Exercise requirements: Restate the data below, keeping every line the same.

Given entries:
◆ ◆ ◆ ◆ ◆
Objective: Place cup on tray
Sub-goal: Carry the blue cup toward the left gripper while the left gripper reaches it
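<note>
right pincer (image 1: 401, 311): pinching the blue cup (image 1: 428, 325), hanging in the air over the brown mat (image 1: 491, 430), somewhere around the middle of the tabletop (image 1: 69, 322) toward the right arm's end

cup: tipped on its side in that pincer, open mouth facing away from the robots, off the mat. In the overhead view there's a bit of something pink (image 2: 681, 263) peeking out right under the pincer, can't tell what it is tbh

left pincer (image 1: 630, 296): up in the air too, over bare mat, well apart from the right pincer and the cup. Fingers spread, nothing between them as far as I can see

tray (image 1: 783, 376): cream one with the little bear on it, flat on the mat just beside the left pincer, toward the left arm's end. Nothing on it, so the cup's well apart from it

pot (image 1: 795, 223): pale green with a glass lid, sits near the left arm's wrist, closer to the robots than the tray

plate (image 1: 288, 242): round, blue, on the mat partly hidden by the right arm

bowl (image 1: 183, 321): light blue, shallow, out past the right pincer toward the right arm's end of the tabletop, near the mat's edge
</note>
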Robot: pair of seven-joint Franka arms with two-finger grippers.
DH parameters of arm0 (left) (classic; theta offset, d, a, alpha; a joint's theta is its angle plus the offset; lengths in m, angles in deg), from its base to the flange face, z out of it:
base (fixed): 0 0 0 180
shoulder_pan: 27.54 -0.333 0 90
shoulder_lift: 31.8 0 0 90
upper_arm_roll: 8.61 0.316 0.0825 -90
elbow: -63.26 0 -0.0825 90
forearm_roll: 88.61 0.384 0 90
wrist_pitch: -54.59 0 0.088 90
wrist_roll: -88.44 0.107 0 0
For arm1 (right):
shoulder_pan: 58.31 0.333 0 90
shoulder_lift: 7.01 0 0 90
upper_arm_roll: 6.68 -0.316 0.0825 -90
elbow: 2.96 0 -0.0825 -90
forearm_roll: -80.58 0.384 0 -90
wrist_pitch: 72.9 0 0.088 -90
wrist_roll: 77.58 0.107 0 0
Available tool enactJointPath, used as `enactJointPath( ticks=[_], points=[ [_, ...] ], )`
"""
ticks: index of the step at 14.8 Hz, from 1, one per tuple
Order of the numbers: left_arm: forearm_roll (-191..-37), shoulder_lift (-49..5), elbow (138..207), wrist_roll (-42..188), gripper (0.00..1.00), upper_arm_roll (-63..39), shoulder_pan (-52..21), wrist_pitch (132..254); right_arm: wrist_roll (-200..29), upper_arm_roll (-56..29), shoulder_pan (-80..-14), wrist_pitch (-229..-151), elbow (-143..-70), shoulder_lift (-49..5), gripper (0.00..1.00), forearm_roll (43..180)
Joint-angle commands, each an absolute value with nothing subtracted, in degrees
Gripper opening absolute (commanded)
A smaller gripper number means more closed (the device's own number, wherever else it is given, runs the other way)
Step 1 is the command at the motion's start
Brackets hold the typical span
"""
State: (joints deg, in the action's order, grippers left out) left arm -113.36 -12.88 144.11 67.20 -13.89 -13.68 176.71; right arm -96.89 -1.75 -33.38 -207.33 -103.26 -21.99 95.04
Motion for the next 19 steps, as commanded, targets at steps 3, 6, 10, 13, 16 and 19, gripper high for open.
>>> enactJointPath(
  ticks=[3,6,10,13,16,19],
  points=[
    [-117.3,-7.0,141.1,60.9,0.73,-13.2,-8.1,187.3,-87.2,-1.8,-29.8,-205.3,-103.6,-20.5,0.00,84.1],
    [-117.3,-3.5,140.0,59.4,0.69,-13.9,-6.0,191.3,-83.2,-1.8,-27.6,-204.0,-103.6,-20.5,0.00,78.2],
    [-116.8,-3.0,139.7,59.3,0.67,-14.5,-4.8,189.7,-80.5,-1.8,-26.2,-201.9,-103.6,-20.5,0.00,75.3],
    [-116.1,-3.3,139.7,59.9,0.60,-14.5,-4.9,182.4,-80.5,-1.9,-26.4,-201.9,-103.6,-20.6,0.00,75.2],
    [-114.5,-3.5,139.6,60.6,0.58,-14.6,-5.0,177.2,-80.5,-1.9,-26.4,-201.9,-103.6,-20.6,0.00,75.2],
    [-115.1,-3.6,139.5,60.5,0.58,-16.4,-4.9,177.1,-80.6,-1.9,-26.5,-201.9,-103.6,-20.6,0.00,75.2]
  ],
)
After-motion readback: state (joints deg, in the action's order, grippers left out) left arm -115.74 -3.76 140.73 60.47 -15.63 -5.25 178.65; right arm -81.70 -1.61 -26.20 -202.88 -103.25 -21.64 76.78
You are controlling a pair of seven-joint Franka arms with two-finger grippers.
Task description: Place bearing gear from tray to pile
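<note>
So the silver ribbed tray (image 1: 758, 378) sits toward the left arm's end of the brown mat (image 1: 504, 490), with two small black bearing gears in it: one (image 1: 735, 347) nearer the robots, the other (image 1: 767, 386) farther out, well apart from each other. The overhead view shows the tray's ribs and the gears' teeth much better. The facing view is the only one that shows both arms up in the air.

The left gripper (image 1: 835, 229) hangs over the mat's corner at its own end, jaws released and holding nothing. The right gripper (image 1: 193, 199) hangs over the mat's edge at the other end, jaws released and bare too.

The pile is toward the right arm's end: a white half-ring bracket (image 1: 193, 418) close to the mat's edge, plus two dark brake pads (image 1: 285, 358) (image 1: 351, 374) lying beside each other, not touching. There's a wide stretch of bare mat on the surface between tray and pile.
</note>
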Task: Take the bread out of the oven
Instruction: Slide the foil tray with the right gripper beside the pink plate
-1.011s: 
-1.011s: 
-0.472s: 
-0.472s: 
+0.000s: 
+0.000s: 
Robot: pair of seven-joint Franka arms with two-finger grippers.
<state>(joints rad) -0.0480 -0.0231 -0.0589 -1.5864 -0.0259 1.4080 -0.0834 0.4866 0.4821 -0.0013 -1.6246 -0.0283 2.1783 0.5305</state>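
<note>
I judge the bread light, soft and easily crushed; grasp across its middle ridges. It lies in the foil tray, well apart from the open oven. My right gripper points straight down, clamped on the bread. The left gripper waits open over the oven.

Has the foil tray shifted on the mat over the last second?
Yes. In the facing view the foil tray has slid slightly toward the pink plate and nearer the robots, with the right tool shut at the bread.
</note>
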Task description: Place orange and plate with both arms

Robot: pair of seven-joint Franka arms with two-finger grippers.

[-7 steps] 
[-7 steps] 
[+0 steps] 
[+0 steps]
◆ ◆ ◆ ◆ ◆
The completed task:
Objective: Place cup on tray
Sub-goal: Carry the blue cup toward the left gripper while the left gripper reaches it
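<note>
right pincer (image 1: 401, 311): pinching the blue cup (image 1: 428, 325), hanging in the air over the brown mat (image 1: 491, 430), somewhere around the middle of the tabletop (image 1: 69, 322) toward the right arm's end

cup: tipped on its side in that pincer, open mouth facing away from the robots, off the mat. In the overhead view there's a bit of something pink (image 2: 681, 263) peeking out right under the pincer, can't tell what it is tbh

left pincer (image 1: 630, 296): up in the air too, over bare mat, well apart from the right pincer and the cup. Fingers spread, nothing between them as far as I can see

tray (image 1: 783, 376): cream one with the little bear on it, flat on the mat just beside the left pincer, toward the left arm's end. Nothing on it, so the cup's well apart from it

pot (image 1: 795, 223): pale green with a glass lid, sits near the left arm's wrist, closer to the robots than the tray

plate (image 1: 288, 242): round, blue, on the mat partly hidden by the right arm

bowl (image 1: 183, 321): light blue, shallow, out past the right pincer toward the right arm's end of the tabletop, near the mat's edge
</note>
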Robot: pair of seven-joint Franka arms with two-finger grippers.
DH parameters of arm0 (left) (classic; theta offset, d, a, alpha; a joint's theta is its angle plus the offset; lengths in m, angles in deg), from its base to the flange face, z out of it:
base (fixed): 0 0 0 180
shoulder_pan: 27.54 -0.333 0 90
shoulder_lift: 31.8 0 0 90
upper_arm_roll: 8.61 0.316 0.0825 -90
elbow: -63.26 0 -0.0825 90
forearm_roll: 88.61 0.384 0 90
wrist_pitch: -54.59 0 0.088 90
wrist_roll: -88.44 0.107 0 0
For arm1 (right):
shoulder_pan: 58.31 0.333 0 90
shoulder_lift: 7.01 0 0 90
upper_arm_roll: 6.68 -0.316 0.0825 -90
elbow: 2.96 0 -0.0825 -90
forearm_roll: -80.58 0.384 0 -90
wrist_pitch: 72.9 0 0.088 -90
wrist_roll: 77.58 0.107 0 0
Available tool enactJointPath, used as `enactJointPath( ticks=[_], points=[ [_, ...] ], )`
"""
ticks: index of the step at 14.8 Hz, from 1, one per tuple
Order of the numbers: left_arm: forearm_roll (-191..-37), shoulder_lift (-49..5), elbow (138..207), wrist_roll (-42..188), gripper (0.00..1.00), upper_arm_roll (-63..39), shoulder_pan (-52..21), wrist_pitch (132..254); right_arm: wrist_roll (-200..29), upper_arm_roll (-56..29), shoulder_pan (-80..-14), wrist_pitch (-229..-151), elbow (-143..-70), shoulder_lift (-49..5), gripper (0.00..1.00), forearm_roll (43..180)
Joint-angle commands, each an absolute value with nothing subtracted, in degrees
Gripper opening absolute (commanded)
A smaller gripper number means more closed (the device's own number, wherever else it is given, runs the other way)
Step 1 is the command at the motion's start
Brackets hold the typical span
"""
State: (joints deg, in the action's order, grippers left out) left arm -113.36 -12.88 144.11 67.20 -13.89 -13.68 176.71; right arm -96.89 -1.75 -33.38 -207.33 -103.26 -21.99 95.04
Motion for the next 19 steps, as commanded, targets at steps 3, 6, 10, 13, 16 and 19, gripper high for open.
>>> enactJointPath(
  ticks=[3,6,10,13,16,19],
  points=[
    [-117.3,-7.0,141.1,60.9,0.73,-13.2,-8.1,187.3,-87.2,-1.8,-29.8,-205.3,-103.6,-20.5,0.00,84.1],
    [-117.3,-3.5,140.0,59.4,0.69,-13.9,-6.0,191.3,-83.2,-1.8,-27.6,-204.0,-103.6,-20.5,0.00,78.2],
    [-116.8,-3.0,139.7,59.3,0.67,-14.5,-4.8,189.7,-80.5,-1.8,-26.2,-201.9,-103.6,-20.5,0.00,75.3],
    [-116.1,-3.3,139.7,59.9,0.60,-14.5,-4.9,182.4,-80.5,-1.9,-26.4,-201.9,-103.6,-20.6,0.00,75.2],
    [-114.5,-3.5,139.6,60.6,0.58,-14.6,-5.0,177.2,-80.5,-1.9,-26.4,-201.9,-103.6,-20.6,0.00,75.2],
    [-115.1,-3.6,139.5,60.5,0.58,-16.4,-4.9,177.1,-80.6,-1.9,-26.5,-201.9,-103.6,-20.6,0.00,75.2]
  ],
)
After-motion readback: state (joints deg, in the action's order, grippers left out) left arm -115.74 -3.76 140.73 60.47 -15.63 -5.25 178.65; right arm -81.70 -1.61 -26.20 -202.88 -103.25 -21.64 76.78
You are controlling a pair of seven-joint Franka arms with two-finger grippers.
Task description: Place bearing gear from tray to pile
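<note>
So the silver ribbed tray (image 1: 758, 378) sits toward the left arm's end of the brown mat (image 1: 504, 490), with two small black bearing gears in it: one (image 1: 735, 347) nearer the robots, the other (image 1: 767, 386) farther out, well apart from each other. The overhead view shows the tray's ribs and the gears' teeth much better. The facing view is the only one that shows both arms up in the air.

The left gripper (image 1: 835, 229) hangs over the mat's corner at its own end, jaws released and holding nothing. The right gripper (image 1: 193, 199) hangs over the mat's edge at the other end, jaws released and bare too.

The pile is toward the right arm's end: a white half-ring bracket (image 1: 193, 418) close to the mat's edge, plus two dark brake pads (image 1: 285, 358) (image 1: 351, 374) lying beside each other, not touching. There's a wide stretch of bare mat on the surface between tray and pile.
</note>
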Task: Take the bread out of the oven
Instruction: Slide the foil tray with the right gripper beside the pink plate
-1.011s: 
-1.011s: 
-0.472s: 
-0.472s: 
+0.000s: 
+0.000s: 
Robot: pair of seven-joint Franka arms with two-finger grippers.
<state>(joints rad) -0.0480 -0.0231 -0.0589 -1.5864 -0.0259 1.4080 -0.0834 0.4866 0.4821 -0.0013 -1.6246 -0.0283 2.1783 0.5305</state>
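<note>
I judge the bread light, soft and easily crushed; grasp across its middle ridges. It lies in the foil tray, well apart from the open oven. My right gripper points straight down, clamped on the bread. The left gripper waits open over the oven.

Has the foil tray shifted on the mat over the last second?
Yes. In the facing view the foil tray has slid slightly toward the pink plate and nearer the robots, with the right tool shut at the bread.
</note>
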Task description: Place orange and plate with both arms

Robot: pair of seven-joint Franka arms with two-finger grippers.

[-7 steps] 
[-7 steps] 
[+0 steps] 
[+0 steps]

The exercise is done, with nothing more to add.